Code Monkey home page Code Monkey logo

Comments (12)

sckott avatar sckott commented on August 16, 2024

Thanks for the issue. I can't run this as is. Where is the skg package? That issue you link to is 4 yrs old. There may have been an issue with Crossref at that time, but it's unlikely to be the same problem

from habanero.

WolfgangFahl avatar WolfgangFahl commented on August 16, 2024

This error is very strange. See https://github.com/WolfgangFahl/pysotsog/blob/main/tests/test_crossref.py for the test source code and https://github.com/WolfgangFahl/pysotsog/blob/main/skg/crossref.py for the helper package.
The CI runs fine and the code runs on most of my machines with no problems.
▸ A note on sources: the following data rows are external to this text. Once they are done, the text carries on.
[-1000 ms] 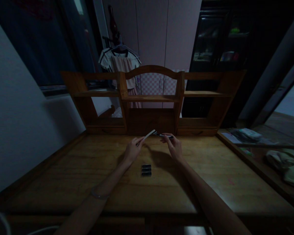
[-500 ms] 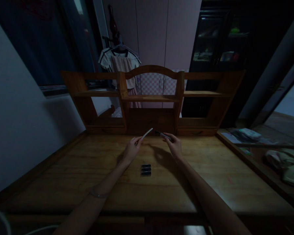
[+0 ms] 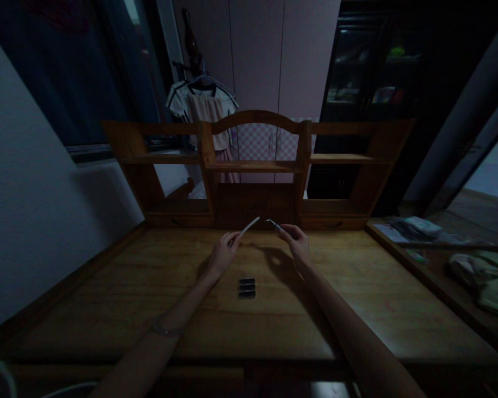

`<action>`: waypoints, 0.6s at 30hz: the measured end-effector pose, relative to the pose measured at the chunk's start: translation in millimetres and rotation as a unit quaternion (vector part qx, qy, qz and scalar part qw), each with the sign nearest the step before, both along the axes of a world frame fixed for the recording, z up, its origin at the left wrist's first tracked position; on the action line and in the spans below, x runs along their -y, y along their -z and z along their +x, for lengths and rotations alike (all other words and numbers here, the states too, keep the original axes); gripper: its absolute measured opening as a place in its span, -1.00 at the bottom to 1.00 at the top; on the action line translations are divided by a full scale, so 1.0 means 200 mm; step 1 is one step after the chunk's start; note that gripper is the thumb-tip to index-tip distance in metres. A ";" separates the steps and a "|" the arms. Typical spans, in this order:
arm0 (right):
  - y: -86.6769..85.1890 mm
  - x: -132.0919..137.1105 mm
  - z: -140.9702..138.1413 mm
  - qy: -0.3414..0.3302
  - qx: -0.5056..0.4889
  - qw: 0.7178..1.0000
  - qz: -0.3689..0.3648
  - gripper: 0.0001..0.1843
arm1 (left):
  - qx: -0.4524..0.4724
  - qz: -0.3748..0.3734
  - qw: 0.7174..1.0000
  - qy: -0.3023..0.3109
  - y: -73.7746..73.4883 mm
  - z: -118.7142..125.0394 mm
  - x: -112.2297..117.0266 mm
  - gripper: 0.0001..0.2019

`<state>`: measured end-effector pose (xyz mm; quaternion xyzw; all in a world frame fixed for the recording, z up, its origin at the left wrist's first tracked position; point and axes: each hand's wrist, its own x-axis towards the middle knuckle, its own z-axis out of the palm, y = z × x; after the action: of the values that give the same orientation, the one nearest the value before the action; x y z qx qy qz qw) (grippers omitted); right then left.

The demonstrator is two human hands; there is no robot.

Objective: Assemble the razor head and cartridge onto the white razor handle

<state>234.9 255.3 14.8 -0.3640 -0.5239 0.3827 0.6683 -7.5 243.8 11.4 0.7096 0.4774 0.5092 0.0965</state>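
Note:
My left hand (image 3: 222,255) is closed on a thin pale strip (image 3: 249,225) that points up and to the right. My right hand (image 3: 295,243) pinches a small dark tool with a bent metal tip (image 3: 273,223), aimed to the left. The two tips are close but apart, above the far middle of the wooden desk (image 3: 120,293). Three small dark blocks (image 3: 247,288) lie stacked in a row on the desk, just nearer to me than both hands. A thin bracelet sits on my left wrist.
A wooden shelf hutch (image 3: 257,166) stands at the desk's back edge. Clothes hang on a hanger (image 3: 202,99) behind it, beside a pale wardrobe. At the right, papers and cloth (image 3: 481,271) lie on a lower surface. A wall runs along the left.
My right hand has tilted the tool so its tip now points up and left, a little apart from the strip. The left hand and the strip have barely shifted.

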 end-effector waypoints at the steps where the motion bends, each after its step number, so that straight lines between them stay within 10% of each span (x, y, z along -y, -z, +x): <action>1: 0.00 0.00 0.00 0.003 0.001 1.000 0.000 -0.61 | 0.001 0.001 1.000 0.002 0.00 0.00 0.00 -0.74; 18: -0.03 0.03 -0.02 -0.050 0.054 0.997 -0.002 -0.60 | -0.027 -0.010 0.999 0.025 -0.02 0.03 0.03 -0.73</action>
<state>230.9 248.4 20.2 -0.3591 -0.5755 0.3964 0.6186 -2.1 238.1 15.2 0.7341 0.4667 0.4824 0.1032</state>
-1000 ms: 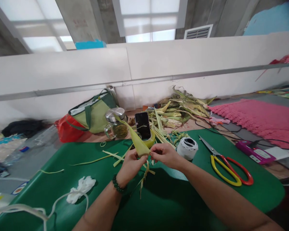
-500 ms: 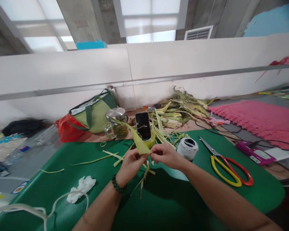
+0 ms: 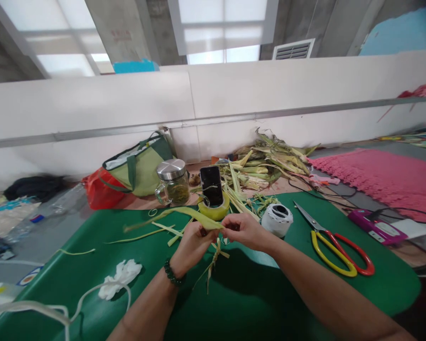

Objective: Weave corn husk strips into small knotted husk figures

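Note:
A long yellow-green corn husk (image 3: 195, 215) is pinched between both hands over the green mat (image 3: 270, 303), its free end trailing left. My left hand (image 3: 191, 244), with a dark beaded bracelet at the wrist, grips it from the left. At its right end the fingers of my right hand (image 3: 243, 229) are closed on the husk. Just below the hands lies a knotted piece of husk (image 3: 215, 260) with thin ends. Behind them a phone (image 3: 211, 184) leans upright on a round yellow-green stand (image 3: 218, 210).
Red-and-yellow-handled scissors (image 3: 326, 239) and a white spool (image 3: 277, 219) lie right. A husk pile (image 3: 270, 158), a lidded glass mug (image 3: 173, 182) and a green bag (image 3: 142, 166) stand behind. Crumpled tissue (image 3: 120, 279) and a white cable (image 3: 83, 298) are left, a purple power strip (image 3: 376, 225) far right.
The husk's free end has swung down to the left, from pointing up across the mug to lying low over the mat. Both hands stay nearly in place.

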A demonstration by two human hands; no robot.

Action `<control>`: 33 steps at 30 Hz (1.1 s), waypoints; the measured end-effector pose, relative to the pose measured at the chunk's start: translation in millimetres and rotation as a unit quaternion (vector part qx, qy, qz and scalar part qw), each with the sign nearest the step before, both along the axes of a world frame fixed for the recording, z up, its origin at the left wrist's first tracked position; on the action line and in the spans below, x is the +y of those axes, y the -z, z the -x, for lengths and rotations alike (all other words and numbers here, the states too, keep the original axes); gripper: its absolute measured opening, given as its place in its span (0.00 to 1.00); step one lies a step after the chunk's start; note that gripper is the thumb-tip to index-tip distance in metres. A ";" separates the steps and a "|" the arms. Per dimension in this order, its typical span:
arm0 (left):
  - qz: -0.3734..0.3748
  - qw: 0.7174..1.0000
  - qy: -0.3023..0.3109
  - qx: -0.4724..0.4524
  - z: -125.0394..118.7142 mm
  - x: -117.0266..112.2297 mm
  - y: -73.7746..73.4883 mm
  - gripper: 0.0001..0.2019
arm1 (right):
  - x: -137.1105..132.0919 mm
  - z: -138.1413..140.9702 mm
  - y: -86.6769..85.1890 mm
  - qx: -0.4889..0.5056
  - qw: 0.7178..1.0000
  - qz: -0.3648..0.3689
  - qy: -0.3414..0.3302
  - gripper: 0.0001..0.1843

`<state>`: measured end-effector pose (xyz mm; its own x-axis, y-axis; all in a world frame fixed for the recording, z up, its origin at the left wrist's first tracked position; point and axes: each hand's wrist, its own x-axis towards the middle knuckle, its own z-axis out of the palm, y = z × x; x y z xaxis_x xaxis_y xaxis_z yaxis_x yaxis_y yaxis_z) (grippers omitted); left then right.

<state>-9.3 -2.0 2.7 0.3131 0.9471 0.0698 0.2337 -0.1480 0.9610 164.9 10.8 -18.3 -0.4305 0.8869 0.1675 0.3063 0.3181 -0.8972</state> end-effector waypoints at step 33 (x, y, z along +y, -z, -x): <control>0.111 0.937 0.331 -0.001 53.0 -35.1 -53.4 0.20 | -43.2 -212.2 -106.7 -0.332 0.691 -0.118 0.631 0.13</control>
The python versions are 3.9 and 3.10 and the operating sytems linux and MacOs. The machine that is not working is using Python 3.10.8 on MacOS 11.6.2. I have tried quite a few work-arounds - see below. None of the work arounds worked so i wonder why i can get a 401.

To reproduce the code

git clone https://github.com/WolfgangFahl/pysotsog
pip install green
cd pysotsog
green
  File "/Users/wf/Library/Python/3.10/lib/python/site-packages/requests/models.py", line 960, in raise_for_status
    raise HTTPError(http_error_msg, response=self)
requests.exceptions.HTTPError: 401 Client Error: Unauthorized for url: https://api.crossref.org/v1/works/10.1016%2FJ.ARTMED.2017.07.002/transform
def test_curl_style(self): 
        session = requests.Session()
        session.headers.update({
            'User-Agent': 'curl/7.86.0',
            'Accept': 'application/x-bibtex',
        })
        from http.cookiejar import DefaultCookiePolicy
        session.cookies.set_policy(DefaultCookiePolicy(allowed_domains=[]))
        response=session.get('https://doi.org/10.1021/acs.jpcc.0c05161')
        print (response.status_code)
        print (response.text)
    
    def doi2bib(self,doi):
        """
        Return a bibTeX string of metadata for a given DOI.
        """
        url = f"https://doi.org/{doi}" 
        headers = {
            "accept": "application/x-bibtex"
        }
        r = requests.get(url, headers = headers)
        if r.status_code==200:
            return r.text
        else:
            return r.status_code
    
    def test_crossref_bib(self):
        doi="10.1016/J.ARTMED.2017.07.002"
        bib_text=self.doi2bib(doi)
        print (bib_text)
    
    def test_crossref_direct(self):
        """
        """
        headers = {
            'User-Agent': 'Mozilla/5.0; mailto:@doe.com',
        } 
        doi="10.1016/J.ARTMED.2017.07.002"
        url=f"https://api.crossref.org/v1/works/{doi}"
        print (url)
        response = requests.get(url,headers=headers)
        print(response.status_code)
        if response.status_code==200:
            print(response.json())

from habanero.

WolfgangFahl avatar WolfgangFahl commented on August 16, 2024

Just tried python 3.9 and getting the same error.

from habanero.

WolfgangFahl avatar WolfgangFahl commented on August 16, 2024

It is very strange. The error is computer dependend not IP, not MAC address. What on earth could crossref evaluate do create a 401 specifically for a computer?

from habanero.

WolfgangFahl avatar WolfgangFahl commented on August 16, 2024

Does habanero have some kind of proxy cabability e.g. to ask another computer todo the actual work?

from habanero.

sckott avatar sckott commented on August 16, 2024

Thanks for the details @WolfgangFahl I'll take a look soon.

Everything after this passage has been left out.